As analyzed in the previous article, three types of services are provided in the background systems of full-text search, data mining, and recommendation engine: Synchronous service, asynchronous service, and background service. For synchronization services that can use Web Service, XML Over HTTP or Restful services, I used Jason over HTTP in the project, mainly considering the high efficiency of Json parsing by Javascript, but it depends on your preferences. For the implementation of asynchronous services, if Java is used as the programming language, you need to select JMS. The background service is mainly scheduled tasks. You can use the Timer service in the new JEE version or directly use Timer.
The simplest way to Implement Asynchronous services in JMS is to use message-driven Bean, but JMS has two mechanisms: Queue and Topic, so which one is better? Generally, in systems that require loose coupling, because the business logic is very complex, multiple systems and functions need to be integrated, and systems and functions may be added at runtime, generally, message bus mechanisms are used, such as OpenESB. This feature is also needed in my system, but I do not want to introduce the heavyweight ESB technology, so I chose the JMS Topic mode to Implement Message-driven Bean. In this way, even after the system goes online, you need to add new features, such as adding the user's credit card information to the cache when registering a new user (the login name and password are only added to the cache ), in this case, you can dynamically deploy a new message-driven Bean, so that the system can add new features without any modifications to implement similar message bus mechanisms.
To this end, I have created the message-driven Bean-MainMdb in the system to listen to the Topic jms/MainTopic.

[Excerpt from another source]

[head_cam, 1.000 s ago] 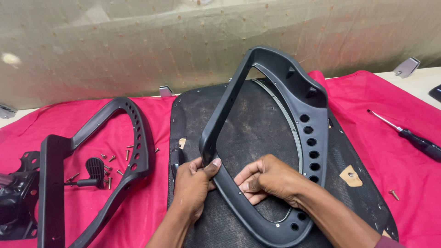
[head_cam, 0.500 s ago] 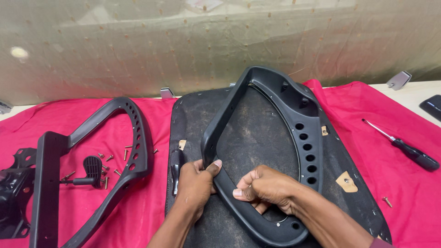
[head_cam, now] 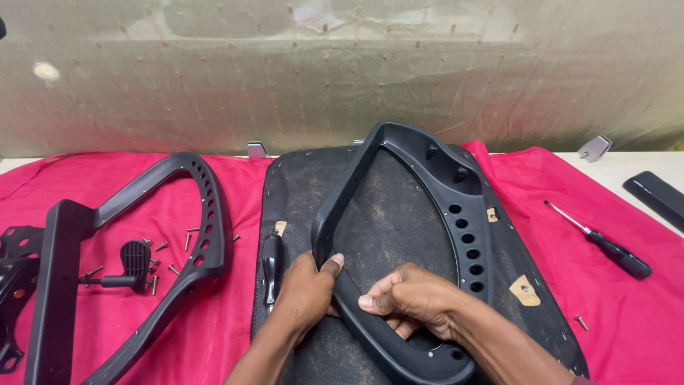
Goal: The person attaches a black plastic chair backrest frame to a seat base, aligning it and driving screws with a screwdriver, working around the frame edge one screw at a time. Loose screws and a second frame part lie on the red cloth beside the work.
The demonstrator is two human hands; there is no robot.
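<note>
Both hands clamped on armrest (head_cam: 399, 235): left hand (head_cam: 308, 289) at inner edge, right hand (head_cam: 413, 299) fingers wrapped over lower bar. Best pressed flat onto seat base (head_cam: 299, 192), holes aligned.

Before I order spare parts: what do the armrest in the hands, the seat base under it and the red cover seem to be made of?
Armrest: looks like moulded black plastic, matte, with a row of clean round holes. Both the left hand and right hand grip it. Seat base: likely board under dark fabric, rough and dusty, pale patches showing where it is torn. Red cover: cloth, soft folds and wrinkles.
</note>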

For example, when a user posts a blog, the Web Front-end system first saves the blog information to the database and then sends a message to the JMS/maintopic. The message category is added to the blog, the parameter is the blog number. The message-driven bean in the background receives the message. In the onmessage method, find the blog details by using the blog number, then, the text information such as title, Tag, keyword, abstract, and body is indexed for full-text search, then, we will calculate the frequency of appearance of each word in this blog and its relevance (TF/IDF, which will be introduced in subsequent articles in this series) after word segmentation ), create a glossary vector space, run an automatic clustering algorithm to find similar blogs based on content, and perform automatic clustering analysis with users as needed to find users who may like this blog. Generally, it takes a long time to create a full-text index and perform Content-based recommendation engine computing. If a synchronization service is used, the user waits for a long time and the user experience is poor, however, if asynchronous service is used, the success information can be immediately displayed to the user, and time-consuming work can be completed in asynchronous mode. However, if you perform further operations, such as full-text retrieval, viewing other blogs, or other users, the system will have to wait a long time, full-text indexing and content-based recommendation operations have been completed, so the results can be presented in Quasi Real Time.